• **Task directions**: Every line below that holds the word "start" counts once; please tally them and give only the total.

• **Records**:
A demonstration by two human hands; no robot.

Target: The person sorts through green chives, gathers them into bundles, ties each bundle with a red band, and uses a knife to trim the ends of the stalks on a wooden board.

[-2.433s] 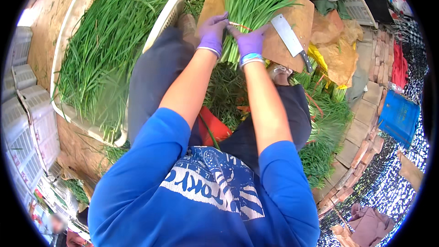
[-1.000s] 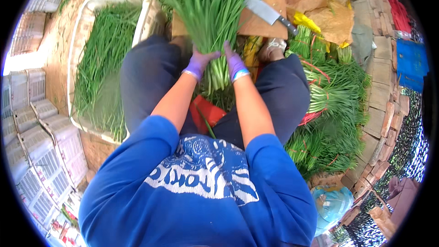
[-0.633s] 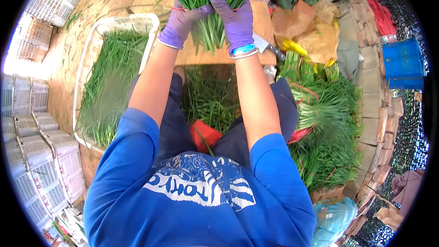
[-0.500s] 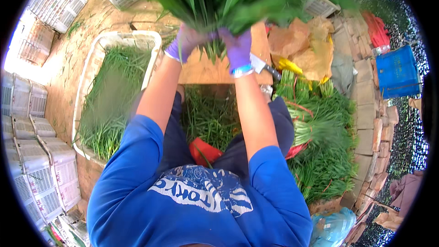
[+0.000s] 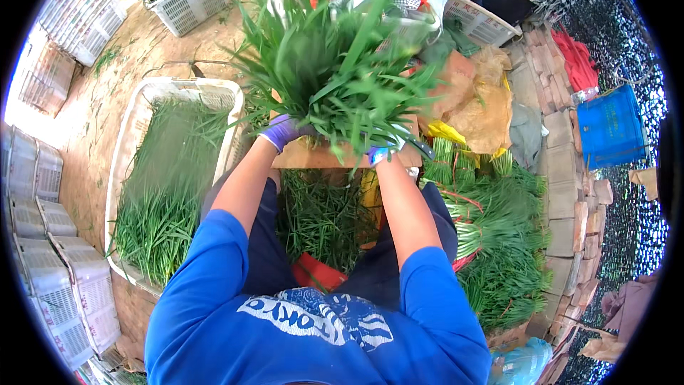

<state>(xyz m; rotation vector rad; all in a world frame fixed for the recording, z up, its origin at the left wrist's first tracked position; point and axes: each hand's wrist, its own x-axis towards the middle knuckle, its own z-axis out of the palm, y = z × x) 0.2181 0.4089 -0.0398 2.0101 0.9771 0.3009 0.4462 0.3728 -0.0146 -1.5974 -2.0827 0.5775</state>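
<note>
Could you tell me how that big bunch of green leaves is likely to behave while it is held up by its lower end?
The bunch of green leaves probably flops: its tips fan outward and droop over the gloved left hand and right hand. It seems light for its bulk, being thin blades. Loose blades may well slip out, as cut leaves lie scattered below.

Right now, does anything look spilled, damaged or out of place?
Nothing stands out. Both gloved hands, left hand and right hand, hold the bunch of greens up; loose trimmings lie below the wooden board.
</note>
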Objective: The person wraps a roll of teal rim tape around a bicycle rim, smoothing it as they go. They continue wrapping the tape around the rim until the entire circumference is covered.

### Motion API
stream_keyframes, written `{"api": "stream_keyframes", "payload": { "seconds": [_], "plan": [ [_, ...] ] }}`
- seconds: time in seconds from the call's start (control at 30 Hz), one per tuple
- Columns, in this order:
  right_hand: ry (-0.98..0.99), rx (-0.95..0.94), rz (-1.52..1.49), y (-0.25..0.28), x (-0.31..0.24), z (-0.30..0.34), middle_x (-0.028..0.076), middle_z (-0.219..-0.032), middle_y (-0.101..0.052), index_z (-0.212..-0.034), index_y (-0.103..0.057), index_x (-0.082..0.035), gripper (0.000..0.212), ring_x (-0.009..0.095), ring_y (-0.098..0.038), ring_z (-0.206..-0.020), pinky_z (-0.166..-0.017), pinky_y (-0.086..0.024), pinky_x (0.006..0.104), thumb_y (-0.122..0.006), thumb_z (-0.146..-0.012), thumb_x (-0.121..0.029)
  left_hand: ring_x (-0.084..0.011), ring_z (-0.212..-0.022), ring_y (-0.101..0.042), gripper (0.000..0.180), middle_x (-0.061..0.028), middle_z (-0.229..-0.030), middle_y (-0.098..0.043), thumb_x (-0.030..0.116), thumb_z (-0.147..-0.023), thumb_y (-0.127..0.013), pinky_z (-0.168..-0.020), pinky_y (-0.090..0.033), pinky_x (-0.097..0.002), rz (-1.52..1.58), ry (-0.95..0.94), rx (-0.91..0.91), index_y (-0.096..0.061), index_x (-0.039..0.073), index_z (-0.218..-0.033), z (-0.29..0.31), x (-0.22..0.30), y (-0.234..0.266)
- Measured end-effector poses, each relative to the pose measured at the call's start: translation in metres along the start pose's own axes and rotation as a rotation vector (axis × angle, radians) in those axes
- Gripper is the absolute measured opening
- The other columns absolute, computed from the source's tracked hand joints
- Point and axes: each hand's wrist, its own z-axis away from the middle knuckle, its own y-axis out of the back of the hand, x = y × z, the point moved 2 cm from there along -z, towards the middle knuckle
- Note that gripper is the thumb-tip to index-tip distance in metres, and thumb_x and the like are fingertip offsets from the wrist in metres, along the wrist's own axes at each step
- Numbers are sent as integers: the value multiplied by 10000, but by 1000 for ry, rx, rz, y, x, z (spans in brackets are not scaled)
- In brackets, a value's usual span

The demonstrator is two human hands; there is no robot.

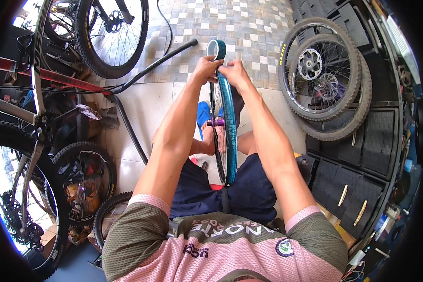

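Note:
A bare bicycle wheel stands upright between my legs, its rim [228, 141] lined with a strip of teal rim tape [226, 103]. The purple hub [215, 122] shows on the wheel's left side. At the top of the rim, the teal tape roll [216, 48] stands up just beyond my fingers, joined to the strip. My left hand [205, 70] is closed at the rim's left side, just under the roll, gripping the tape. On the other side my right hand [236, 74] is closed, thumb and fingers pinching the tape at the rim. The fingertips partly hide each other's contact.
Two wheels with tyres [322, 77] lie stacked on the right by black drawers [350, 141]. A bicycle frame [38, 94] and more wheels crowd the left. A black tube [160, 63] ends near my left hand. Beyond lies a tiled floor [239, 28].

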Motion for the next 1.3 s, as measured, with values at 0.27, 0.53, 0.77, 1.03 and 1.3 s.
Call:
{"api": "stream_keyframes", "payload": {
  "seconds": [0.27, 0.53, 0.77, 1.03, 1.3],
  "plan": [
    [237, 117, -181, 18, 52, 284, 30, -841, -470, -1450, -504, -31, 621, 178, -512, -764, -679, -489, 378, -737, -935, -288, -162, -680, -647, 420, -30, -873, -663, 244, -982, -779, -596, -656, -439, 21, -38, -7, -682, 50, -1342, 3, -8, 4],
    [127, 86, -38, 23, 100, 373, 134, -901, -646, -1452, -520, -35, 711, 283, -659, -784, -713, -550, 431, -821, -847, -259, -118, -672, -638, 322, 23, -862, -674, 359, -1004, -773, -565, -539, -345, -48, -95, 12, -727, 95, -1182, 15, -4, -1],
    [198, 223, -192, 50, 60, 295, 21, -832, -472, -1483, -522, -44, 711, 145, -482, -742, -675, -464, 314, -829, -861, -202, -132, -759, -682, 517, -58, -945, -745, 296, -969, -802, -521, -564, -339, -146, -406, 74, -666, -3, -1368, 115, -15, -53],
    [247, -35, -266, 47, 63, 262, 6, -841, -611, -1296, -663, -38, 359, 107, -529, -696, -627, -469, 314, -693, -963, -169, -297, -995, -777, 367, -225, -1080, -767, 2, -900, -712, -785, -603, -392, -398, -748, 142, -705, 36, -1265, 243, -90, -68],
    [333, -286, -348, 30, 81, 306, 18, -853, -623, -1287, -640, -27, 359, 129, -549, -744, -692, -498, 326, -632, -1063, -307, -237, -940, -725, 329, -143, -1123, -647, -13, -926, -705, -755, -601, -363, -48, -517, 29, -695, 28, -1252, 277, -132, -59]
  ]
}}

• **Completed exercise**: 2